MEF nations, which account for 80 percent of world greenhouse gas emissions
largely caused by burning fossil fuels, will consider a goal of cutting
world greenhouse gas emissions by 50 percent by 2050, according to a draft
text.
"The yardstick (for success) for me is a clear -- not a fuzzy -- long-term
goal," de Boer said.
Last year the G8 outlined a "vision" of halving emissions by 2050, without
setting a base year. Major developing countries did not sign up for a 2050
goal, arguing the rich first had to set deep cuts in their own national
emissions by 2020.
A recent MEF draft added the word "aspirational" for 2050 goals after U.S.
insistence, according to Tobias Muencheyer of environmental group
Greenpeace. It also omits a base year.
2020 GOALS
Among other yardsticks, de Boer said it was "important that the
industrialized country members of the MEF set ambitious national goals for
2020."
He also urged developed nations to work out plans to provide developing
nations with short-term finance to help them cope with ever more floods,
heatwaves, storms and rising sea levels.
De Boer said 2050 goals could help investors choose, for instance, between
building a cheaper coal-fired power plant that could risk penalties in
future for high greenhouse gas emissions or a more costly but cleaner solar
power plant.
"The man or woman in the street may wonder why you are asking for something
for 2050," he said. "I think it's important, if gives a clear investment
signal to business -- provided it's ambitious."
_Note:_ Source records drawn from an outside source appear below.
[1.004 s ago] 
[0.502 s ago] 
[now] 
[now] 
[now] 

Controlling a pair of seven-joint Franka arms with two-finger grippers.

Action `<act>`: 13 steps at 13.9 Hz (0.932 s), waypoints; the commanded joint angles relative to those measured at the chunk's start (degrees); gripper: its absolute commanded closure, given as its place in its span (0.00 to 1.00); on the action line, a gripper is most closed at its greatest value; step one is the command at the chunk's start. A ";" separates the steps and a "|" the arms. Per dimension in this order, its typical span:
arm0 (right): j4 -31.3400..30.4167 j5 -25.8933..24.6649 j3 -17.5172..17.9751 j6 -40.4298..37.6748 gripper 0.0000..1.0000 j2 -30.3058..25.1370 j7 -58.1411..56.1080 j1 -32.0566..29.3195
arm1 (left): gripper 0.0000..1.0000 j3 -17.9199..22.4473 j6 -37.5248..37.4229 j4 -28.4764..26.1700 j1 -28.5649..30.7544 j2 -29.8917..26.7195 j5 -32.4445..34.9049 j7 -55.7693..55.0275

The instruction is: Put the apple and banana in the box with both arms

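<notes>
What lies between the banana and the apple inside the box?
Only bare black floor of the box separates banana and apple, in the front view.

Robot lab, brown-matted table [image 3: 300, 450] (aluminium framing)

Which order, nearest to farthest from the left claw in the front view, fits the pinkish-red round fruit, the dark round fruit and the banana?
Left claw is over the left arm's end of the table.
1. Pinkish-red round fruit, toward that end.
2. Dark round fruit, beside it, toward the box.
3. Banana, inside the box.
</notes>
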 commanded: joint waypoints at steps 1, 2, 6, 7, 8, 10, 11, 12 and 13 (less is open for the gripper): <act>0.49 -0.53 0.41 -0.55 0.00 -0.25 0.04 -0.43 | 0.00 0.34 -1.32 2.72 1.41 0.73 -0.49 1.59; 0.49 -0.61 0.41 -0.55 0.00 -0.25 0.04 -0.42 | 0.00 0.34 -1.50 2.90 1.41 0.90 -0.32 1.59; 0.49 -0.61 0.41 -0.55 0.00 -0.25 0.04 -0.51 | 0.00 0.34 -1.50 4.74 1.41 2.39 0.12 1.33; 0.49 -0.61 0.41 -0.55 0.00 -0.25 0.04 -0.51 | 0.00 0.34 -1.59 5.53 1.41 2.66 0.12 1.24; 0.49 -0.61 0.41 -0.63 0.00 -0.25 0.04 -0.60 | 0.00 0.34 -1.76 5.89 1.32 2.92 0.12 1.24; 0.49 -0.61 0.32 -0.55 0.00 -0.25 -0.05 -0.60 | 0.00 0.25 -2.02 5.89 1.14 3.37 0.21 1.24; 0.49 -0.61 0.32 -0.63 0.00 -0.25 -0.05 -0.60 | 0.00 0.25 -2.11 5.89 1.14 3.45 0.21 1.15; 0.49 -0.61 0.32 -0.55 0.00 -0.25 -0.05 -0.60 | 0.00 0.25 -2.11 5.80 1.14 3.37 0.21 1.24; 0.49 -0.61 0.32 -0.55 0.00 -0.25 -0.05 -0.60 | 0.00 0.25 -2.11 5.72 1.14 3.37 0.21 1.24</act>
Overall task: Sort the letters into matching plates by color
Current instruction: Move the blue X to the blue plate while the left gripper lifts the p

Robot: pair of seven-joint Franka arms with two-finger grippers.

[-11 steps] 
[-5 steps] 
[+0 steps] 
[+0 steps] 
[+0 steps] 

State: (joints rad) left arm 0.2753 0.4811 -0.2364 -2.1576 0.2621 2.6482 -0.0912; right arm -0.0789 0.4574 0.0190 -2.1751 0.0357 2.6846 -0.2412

And he said there were several ways to formulate a long-term goal for
combating climate change.
The European Union, for instance, wants to limit a rise in global
temperatures to a maximum of 2 Celsius (3.6 Fahrenheit) above pre-industrial
times. Temperatures rose about 0.7 Celsius in the last century.
Other goals are targets for deep cuts in emissions, favored by U.S.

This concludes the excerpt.